That's a Good Question
Scripture Reading: Proverbs 12:2
A good man obtains favor from the LORD, but a man of evil devices he condemns.
Can I call another person good? That’s a good question…
I had been tasked with giving the eulogy for a young man who had tragically died in a car accident. He had grown up in the church where I served but had since moved and was attending a different church, so his pastor delivered the sermon. I had spoken of the young man’s life, how he was a good father and husband, a faithful church member. “He had grown up,” I remarked, “to be a good man.”
His pastor took exception to my eulogizing and made his offense known in his sermon when he made it clear that Jesus said, “Why do you call me good? There is none good but God,” and he added that Paul wrote, “There is none good, no not one.” Point made. Rebuke received. Kind of…

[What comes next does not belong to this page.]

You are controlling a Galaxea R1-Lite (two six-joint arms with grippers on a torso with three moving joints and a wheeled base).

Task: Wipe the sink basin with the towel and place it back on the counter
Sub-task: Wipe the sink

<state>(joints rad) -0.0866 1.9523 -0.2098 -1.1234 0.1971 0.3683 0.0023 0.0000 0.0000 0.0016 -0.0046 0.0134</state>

It is true that when compared to the righteousness of God we all fall short. When we stand up next to Jesus, we are all moral midgets. In the bright light of the holiness of God, we all are covered in spiritual soot. That is all true. But that does not mean that we are forever forbidden from tagging another fellow human as good. Especially when we see that the word of God does exactly that in places like Proverbs 12:2.
But we can use the word “good,” and others like it, with the clear-eyed understanding that we aren’t claiming perfection or absolute holiness. We are talking in relative terms. We are comparing men among men, not men and God. It is certainly true that “all have sinned and fall short of the glory of God,” and that “there is none righteous, not even one.” No one will be saved by their good works because sin condemns us all in the sight of God. Only the sinless One, Jesus, can save us.
We can hold fast to justification by faith and still speak in relative terms about where men are among men on the scale of good and evil. There is such a thing as a “good man” when you are talking about a person in comparison to other people. The young man I was eulogizing was one of them. I don’t apologize for saying so. Compared to Jesus he wasn’t good, but compared to his fellow man, he stood out. And in that sense he was good. That goodness didn’t save him. I never claimed it did. Neither did he. Christ saved him. He said that during his life and I did after his death.
We can say both things (that there is none good but God and some men are good) and both of them can be true. You don’t have to apologize for calling someone a “good man,” because you, and just about everyone else around you, understands the scale on which you are weighing their life when you say such things.